Instructions to follow → Repeat precisely the span of lines below that opens with the line containing "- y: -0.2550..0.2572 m" and closes with the line containing "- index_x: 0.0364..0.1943", both included.

Given data →
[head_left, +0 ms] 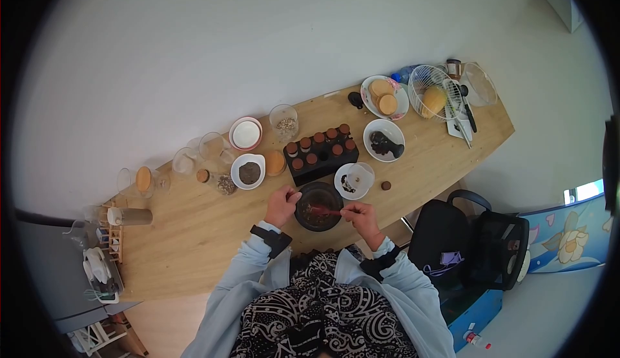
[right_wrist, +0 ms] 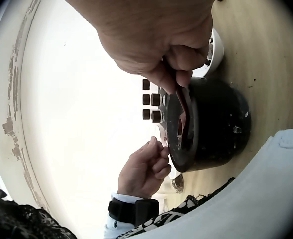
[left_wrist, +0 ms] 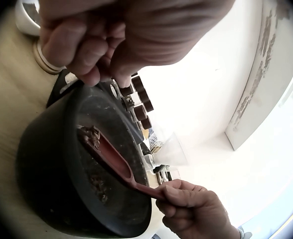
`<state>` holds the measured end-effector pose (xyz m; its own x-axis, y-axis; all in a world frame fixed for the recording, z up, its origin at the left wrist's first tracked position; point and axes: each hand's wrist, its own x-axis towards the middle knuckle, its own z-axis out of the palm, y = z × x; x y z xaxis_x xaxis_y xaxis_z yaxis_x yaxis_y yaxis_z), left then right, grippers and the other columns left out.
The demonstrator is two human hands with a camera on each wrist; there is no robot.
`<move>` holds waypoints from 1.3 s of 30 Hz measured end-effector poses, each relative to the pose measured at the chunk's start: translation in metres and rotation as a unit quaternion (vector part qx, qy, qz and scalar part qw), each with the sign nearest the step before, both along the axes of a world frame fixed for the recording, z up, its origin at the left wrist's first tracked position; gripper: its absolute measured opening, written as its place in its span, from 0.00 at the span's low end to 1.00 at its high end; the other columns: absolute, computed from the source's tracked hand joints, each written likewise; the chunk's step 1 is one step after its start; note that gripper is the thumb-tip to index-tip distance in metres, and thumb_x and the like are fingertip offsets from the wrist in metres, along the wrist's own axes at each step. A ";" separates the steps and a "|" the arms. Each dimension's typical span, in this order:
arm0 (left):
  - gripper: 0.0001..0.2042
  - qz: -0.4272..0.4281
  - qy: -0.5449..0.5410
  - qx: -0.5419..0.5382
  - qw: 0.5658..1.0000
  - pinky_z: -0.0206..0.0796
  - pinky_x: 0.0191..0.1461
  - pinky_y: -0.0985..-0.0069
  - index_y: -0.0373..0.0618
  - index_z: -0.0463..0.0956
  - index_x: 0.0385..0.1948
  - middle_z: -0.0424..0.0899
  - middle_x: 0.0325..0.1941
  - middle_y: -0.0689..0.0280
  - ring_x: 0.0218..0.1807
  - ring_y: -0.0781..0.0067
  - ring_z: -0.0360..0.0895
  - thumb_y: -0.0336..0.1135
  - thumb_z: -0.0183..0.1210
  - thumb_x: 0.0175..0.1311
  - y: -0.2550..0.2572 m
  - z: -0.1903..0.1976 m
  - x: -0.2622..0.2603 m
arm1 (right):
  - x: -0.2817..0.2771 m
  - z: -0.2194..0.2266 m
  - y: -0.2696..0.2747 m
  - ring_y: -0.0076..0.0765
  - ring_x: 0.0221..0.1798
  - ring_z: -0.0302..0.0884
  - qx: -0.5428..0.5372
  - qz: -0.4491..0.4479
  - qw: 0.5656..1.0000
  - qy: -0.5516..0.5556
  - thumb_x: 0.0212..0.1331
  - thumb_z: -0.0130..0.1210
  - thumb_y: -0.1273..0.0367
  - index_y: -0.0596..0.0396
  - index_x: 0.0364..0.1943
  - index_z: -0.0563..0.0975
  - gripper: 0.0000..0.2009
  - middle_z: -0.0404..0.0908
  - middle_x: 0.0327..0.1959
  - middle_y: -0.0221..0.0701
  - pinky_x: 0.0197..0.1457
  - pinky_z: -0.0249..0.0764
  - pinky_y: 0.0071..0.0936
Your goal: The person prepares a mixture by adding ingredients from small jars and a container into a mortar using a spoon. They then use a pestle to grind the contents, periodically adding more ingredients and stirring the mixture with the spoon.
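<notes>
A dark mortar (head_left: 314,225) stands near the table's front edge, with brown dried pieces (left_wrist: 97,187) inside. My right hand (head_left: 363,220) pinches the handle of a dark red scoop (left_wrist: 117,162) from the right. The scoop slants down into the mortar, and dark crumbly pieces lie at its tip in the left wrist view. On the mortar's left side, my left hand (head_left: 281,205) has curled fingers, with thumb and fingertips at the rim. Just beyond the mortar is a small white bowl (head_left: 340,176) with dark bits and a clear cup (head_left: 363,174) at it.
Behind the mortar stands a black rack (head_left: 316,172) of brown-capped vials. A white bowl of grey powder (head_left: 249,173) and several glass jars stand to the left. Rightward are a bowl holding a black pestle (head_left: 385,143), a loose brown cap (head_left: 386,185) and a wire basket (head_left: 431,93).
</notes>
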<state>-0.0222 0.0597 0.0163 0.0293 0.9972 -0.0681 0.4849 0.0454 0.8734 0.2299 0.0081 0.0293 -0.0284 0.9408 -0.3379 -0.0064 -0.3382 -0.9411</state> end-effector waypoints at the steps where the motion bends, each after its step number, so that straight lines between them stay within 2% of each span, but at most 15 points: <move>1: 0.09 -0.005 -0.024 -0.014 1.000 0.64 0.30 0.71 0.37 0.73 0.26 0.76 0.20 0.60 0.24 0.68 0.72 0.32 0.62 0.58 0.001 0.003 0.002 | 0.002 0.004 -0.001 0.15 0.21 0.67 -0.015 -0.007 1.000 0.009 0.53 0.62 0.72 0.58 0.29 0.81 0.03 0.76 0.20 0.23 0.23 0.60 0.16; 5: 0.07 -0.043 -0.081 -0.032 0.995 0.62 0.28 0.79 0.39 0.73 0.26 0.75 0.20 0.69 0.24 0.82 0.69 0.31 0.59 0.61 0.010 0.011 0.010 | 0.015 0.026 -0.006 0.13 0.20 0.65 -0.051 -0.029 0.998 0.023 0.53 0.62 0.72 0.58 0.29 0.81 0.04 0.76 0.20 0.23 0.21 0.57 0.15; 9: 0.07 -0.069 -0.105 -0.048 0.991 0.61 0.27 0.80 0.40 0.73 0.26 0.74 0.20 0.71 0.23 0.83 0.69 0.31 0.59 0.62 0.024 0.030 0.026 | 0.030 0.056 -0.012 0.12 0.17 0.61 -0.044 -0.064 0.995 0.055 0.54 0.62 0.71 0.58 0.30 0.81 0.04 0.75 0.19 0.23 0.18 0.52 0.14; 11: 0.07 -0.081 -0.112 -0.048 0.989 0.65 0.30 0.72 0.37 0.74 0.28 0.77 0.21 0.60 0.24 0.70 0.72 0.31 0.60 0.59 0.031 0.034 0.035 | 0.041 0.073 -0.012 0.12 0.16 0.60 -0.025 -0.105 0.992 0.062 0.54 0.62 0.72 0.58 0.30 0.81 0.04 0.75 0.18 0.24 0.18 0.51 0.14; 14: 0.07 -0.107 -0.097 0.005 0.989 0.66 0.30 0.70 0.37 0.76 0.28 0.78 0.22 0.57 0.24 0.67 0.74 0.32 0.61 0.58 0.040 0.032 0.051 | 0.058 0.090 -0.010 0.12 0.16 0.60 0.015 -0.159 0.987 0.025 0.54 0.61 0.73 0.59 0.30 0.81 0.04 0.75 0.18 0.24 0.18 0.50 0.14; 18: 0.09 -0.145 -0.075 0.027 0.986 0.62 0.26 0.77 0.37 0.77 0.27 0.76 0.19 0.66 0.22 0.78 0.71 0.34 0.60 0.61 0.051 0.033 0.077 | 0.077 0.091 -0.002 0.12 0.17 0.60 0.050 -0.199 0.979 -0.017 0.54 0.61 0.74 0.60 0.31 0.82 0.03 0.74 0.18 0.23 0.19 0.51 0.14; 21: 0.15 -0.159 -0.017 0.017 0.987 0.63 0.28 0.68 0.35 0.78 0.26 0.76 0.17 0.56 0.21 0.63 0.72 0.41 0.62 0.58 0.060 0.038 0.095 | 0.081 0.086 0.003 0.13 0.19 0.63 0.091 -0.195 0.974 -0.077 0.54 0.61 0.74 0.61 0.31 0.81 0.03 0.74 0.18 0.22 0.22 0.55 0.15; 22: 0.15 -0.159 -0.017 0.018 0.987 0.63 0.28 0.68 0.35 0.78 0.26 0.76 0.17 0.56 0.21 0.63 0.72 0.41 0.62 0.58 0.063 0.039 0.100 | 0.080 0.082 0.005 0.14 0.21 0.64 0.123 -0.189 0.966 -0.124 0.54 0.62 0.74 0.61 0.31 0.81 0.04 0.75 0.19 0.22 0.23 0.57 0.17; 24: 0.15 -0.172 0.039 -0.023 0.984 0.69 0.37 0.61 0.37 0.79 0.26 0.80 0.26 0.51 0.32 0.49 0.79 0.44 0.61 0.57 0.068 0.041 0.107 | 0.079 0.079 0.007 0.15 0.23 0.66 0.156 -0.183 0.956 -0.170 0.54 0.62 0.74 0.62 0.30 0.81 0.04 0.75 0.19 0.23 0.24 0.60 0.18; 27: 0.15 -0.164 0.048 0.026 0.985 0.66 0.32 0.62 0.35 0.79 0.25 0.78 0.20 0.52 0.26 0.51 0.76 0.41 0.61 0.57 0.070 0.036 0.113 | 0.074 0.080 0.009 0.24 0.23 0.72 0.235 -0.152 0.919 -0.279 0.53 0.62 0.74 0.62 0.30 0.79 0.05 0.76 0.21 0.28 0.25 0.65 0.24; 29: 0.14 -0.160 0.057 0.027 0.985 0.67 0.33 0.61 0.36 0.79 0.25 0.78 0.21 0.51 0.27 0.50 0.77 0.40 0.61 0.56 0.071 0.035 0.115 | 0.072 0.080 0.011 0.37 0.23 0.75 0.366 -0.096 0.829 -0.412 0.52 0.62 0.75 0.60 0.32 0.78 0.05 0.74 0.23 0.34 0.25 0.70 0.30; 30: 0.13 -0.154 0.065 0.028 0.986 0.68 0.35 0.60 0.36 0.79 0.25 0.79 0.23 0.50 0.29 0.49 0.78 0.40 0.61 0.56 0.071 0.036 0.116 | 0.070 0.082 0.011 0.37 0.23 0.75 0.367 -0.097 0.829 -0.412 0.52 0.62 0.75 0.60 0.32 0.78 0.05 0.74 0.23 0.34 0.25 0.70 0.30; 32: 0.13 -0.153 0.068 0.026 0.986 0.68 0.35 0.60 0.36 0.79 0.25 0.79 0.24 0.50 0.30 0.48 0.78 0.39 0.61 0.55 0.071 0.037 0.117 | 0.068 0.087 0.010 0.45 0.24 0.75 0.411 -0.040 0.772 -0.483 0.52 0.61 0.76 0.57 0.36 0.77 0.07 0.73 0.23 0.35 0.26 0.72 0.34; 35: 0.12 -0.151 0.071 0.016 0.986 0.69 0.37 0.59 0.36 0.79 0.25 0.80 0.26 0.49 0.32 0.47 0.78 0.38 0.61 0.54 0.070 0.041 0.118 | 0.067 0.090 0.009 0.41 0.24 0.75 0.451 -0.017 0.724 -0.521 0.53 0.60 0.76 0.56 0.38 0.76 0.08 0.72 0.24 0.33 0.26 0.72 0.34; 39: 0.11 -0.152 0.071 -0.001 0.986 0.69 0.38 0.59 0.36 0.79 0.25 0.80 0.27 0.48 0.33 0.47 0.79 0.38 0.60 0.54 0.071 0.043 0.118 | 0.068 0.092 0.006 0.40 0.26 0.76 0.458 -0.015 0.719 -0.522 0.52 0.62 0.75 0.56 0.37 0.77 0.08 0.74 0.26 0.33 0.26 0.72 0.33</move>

Answer for the task →
  - y: -0.2550..0.2572 m
  - z: -0.1903..0.1976 m
  - x: -0.2622..0.2603 m
arm1 (right):
  - x: -0.2817..0.2771 m
  - z: -0.2194..0.2266 m
  - y: -0.2696..0.2747 m
  - ring_y: -0.0076..0.0765
  - ring_x: 0.0221..0.1798
  - ring_z: -0.0302..0.0884
  - qx: -0.5428..0.5372
  - qz: -0.4491..0.4479
  - qw: 0.5656..1.0000
  - qy: -0.5516..0.5556
  - thumb_x: 0.0212..0.1331
  - thumb_z: -0.0130..0.1210
  - thumb_y: -0.1273..0.0367
  - index_y: -0.0596..0.0396
  - index_x: 0.0364..0.1943

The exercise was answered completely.